▶ **Exercise instructions**: Only a number is wanted here: the count of lines in the data below where the string "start" occurs.

>>>

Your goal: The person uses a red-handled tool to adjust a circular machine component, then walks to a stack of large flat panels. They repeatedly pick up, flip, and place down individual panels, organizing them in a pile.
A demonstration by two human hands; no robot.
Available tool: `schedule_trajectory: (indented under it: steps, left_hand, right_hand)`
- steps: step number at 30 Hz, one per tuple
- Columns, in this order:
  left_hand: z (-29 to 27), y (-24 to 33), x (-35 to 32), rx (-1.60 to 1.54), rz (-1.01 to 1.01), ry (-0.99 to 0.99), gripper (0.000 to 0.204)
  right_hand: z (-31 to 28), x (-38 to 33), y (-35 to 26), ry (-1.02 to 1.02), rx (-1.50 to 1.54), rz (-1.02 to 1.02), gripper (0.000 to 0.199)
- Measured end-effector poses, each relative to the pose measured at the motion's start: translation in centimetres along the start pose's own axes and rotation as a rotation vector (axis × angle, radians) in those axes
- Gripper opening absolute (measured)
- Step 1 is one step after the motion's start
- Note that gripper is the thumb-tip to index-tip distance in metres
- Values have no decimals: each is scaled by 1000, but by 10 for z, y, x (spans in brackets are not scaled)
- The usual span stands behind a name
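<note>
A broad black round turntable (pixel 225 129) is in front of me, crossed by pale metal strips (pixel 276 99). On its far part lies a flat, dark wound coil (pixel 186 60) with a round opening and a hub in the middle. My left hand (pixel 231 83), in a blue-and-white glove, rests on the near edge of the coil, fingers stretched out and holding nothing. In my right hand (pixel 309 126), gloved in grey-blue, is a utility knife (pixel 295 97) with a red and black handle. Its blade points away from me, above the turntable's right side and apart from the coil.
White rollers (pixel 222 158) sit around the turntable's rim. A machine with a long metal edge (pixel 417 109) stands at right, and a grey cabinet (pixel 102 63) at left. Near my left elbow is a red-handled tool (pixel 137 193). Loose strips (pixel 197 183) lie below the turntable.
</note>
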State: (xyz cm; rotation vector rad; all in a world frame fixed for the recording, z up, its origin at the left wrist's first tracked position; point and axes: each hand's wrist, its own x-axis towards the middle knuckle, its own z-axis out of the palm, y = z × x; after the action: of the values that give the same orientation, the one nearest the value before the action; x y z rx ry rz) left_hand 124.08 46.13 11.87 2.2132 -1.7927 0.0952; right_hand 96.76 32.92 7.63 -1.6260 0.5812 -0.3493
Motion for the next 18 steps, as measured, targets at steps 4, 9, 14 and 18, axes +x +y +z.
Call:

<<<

▶ **Answer to this problem**: 2